Malaparte is urbane past the line of cynicism, but with compassion for the Americans as well as for the Neapolitans. Wyatt is another American unwilling to recognize the reality of either the locals’ desperation or the rapaciousness of the GIs. After she boards a truck filled with GIs and is manhandled she has had enough of occupation reality and goes home, much to the relief of Gen. Cork.

Malaparte shrugs in the Mastroianni manner. He has his villa on the coast of Capri and noble friends including the Principessa Consuelo Caracciolo, a mostly wasted Claudia Cardinale. (In none of the bonus features does Cavani comment on Cardinale’s reduced part. She enthuses about the graciousness and helpfulness of Mastroianni and Lancaster, however.)

Villa Malaparte

(Villa Malaparte, Capri)

Captain Jimmy Wren (Ken Marshall [Krull]) falls in love with the professional virgin (who displays her intact hymen to lines of soldiers for a price collected by her father) and retains some of his good cheer and eagerness to help Maria Concetta (Liliana Tari) and her light-fingered younger brother.

Malaparte does not call out hypocrisy, even while showing the deleterious effects of American naiveté mixed with self-righteousness: “No one on this earth save the Americans can move about with such easy, smiling grace among people who are filthy, starved and unhappy. It is not a sign of insensibility: it is a sign of optimism and at the same time of innocence,” he explains. “The Americans are not cynics, they are optimistic and optimism is itself a sign of innocence. He who is blameless in thought and deed is led not to deny that evil exists, but to refuse to admit that evil is inevitable and incurable. The Americans believe that misery, hunger, pain and everything else can be combatted, that men can recover from misery, hunger, and pain, that there is a remedy for all evil. They do not know that evil is incurable.”

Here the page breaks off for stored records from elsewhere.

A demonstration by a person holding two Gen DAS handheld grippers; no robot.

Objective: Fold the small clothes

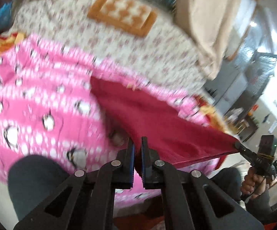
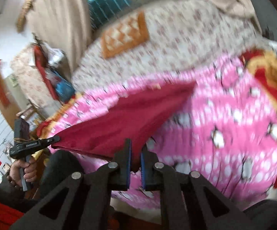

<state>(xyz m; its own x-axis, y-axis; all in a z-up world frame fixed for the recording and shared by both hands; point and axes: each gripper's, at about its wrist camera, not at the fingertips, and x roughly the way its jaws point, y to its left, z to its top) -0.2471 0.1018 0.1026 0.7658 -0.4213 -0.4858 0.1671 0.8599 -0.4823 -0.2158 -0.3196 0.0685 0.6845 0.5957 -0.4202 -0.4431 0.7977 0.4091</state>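
Observation:
A dark red garment (image 1: 157, 118) is stretched in the air above a pink penguin-print blanket (image 1: 33, 105). My left gripper (image 1: 137, 143) is shut on one corner of it. My right gripper (image 2: 136, 149) is shut on the other corner of the same red garment (image 2: 123, 118). In the left wrist view the right gripper (image 1: 238, 145) shows at the far right, pinching the cloth's stretched tip. In the right wrist view the left gripper (image 2: 54, 139) shows at the left, pinching the opposite tip. The garment's far end rests on the pink blanket (image 2: 224, 115). Both views are motion-blurred.
The blanket lies on a bed with a floral cream sheet (image 1: 119, 44). An orange checkered pillow (image 1: 123, 13) lies at the bed's far side. Beige curtains (image 1: 205, 19) hang behind. A red and gold cloth (image 2: 268, 76) lies at the blanket's edge. Furniture and shelves (image 2: 42, 72) stand beside the bed.

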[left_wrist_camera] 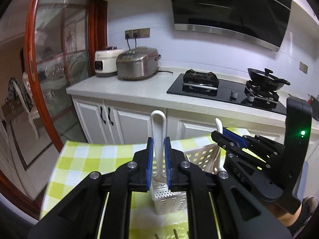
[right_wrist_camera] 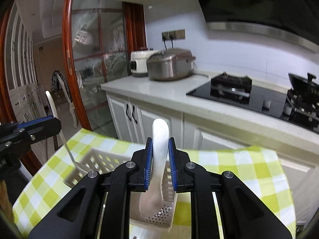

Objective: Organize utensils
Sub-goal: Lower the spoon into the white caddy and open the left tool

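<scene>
White, smooth ladle (right_wrist_camera: 159,159) sat clenched in my right hand-held gripper (right_wrist_camera: 160,155); left hand-held gripper (left_wrist_camera: 158,157) gripped a slotted white spatula (left_wrist_camera: 158,135).

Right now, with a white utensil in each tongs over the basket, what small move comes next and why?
Probably lower the right tongs so the white spoon sinks bowl-first into the white slotted basket. Its bowl already hangs over the perforated bottom, while the left tongs grip a white slotted utensil beside it.
</scene>
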Motion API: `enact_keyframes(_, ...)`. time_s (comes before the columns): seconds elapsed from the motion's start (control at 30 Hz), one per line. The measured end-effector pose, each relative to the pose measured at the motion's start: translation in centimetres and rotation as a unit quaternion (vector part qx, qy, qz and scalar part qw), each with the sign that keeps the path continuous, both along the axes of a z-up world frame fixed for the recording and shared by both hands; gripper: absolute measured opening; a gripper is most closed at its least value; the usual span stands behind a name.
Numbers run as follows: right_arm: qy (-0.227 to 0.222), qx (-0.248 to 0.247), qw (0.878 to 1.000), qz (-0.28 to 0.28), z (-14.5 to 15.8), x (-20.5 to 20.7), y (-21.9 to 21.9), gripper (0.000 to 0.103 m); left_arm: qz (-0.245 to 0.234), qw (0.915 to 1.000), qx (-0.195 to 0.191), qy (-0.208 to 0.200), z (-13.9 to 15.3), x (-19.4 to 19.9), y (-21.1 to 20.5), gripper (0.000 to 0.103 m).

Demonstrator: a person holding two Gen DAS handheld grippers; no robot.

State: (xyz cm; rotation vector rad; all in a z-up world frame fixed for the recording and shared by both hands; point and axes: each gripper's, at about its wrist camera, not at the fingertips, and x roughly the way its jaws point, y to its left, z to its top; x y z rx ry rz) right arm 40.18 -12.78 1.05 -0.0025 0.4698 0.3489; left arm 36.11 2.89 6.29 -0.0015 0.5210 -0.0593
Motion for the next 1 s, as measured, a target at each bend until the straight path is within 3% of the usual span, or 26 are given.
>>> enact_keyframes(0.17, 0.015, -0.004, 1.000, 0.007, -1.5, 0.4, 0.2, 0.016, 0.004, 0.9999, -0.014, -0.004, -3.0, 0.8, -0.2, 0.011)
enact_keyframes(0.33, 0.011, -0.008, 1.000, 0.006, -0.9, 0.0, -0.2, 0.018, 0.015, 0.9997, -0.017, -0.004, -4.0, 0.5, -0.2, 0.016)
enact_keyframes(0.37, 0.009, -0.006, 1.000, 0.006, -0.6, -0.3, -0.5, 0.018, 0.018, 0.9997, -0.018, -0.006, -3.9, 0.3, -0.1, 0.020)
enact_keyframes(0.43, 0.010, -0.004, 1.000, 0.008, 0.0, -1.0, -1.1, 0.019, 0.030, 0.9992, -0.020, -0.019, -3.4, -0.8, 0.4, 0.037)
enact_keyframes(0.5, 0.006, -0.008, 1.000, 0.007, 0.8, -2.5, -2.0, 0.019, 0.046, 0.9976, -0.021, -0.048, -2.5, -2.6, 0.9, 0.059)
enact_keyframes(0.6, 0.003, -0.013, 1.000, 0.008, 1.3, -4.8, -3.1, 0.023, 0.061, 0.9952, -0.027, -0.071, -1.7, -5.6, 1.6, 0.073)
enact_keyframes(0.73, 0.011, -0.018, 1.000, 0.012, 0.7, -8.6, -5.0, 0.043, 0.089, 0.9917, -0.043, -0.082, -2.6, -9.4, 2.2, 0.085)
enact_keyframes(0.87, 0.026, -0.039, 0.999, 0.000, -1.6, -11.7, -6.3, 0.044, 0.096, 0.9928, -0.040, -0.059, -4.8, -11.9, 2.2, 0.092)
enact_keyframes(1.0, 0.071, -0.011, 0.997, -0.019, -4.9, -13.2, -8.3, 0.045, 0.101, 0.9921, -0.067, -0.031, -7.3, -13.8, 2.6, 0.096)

Both book and movie show the American soldiers going all out to aid Neaoplitans after Mount Vesuvius erupts and a cloud of ashes fall on Naples. There is a great bit in the book in which American planes attack a could of molten particles before it can blow over the city. There is something crazy about machine-gunning a cloud so that it will drop what it is carrying, but the real folie de grandeur is plane that approaches too close, is sucked in, and explodes. The explosion results in the fall of the molten material over the sea. Before the advent of CGI, I assume that the scene was too expensive to try to film.

Concerned that American audiences would not accept a portrayal of “the greatest generation” as anything less than noble (well after “Catch-22” and “M*A*S*H”) led Warner Brothers to back out the contract to release “The Skin,” which never had a US theatrical release (though eventually receiving a splendid 2014 DVD with a commentary track and various bonus feature interviews of Cavani and set designer Dante Ferretti).

Not least for scaling back the portrayals of African American sex fiends and libertine homosexual communists (admittedly a switch from blaming fascism on homosexuals), but also in bringing out narrative lines, I think the movie is better than the book. I still think the greatest portrait of desperation in “liberated” Naples is the section of Roberto Rosselini’s “Paisa” in which an African American’s shoes are stolen and he follows the young thief to the cavern where hundreds of Neapolitans are living. Malaparte also reported the hunting of horny African Americans to rob, and with a greater taste for Grand Guignol, what Malaparte wrote fit with Norman Lewis’s more detached (and less probing) Naples 44: A World War II Diary of Occupied Italy (1978) and John Horne Burns’s more sentimental 1947 American best-seller The Gallery. (It seems to me that Malaparte was less harsh about the Americans than Burns, btw.)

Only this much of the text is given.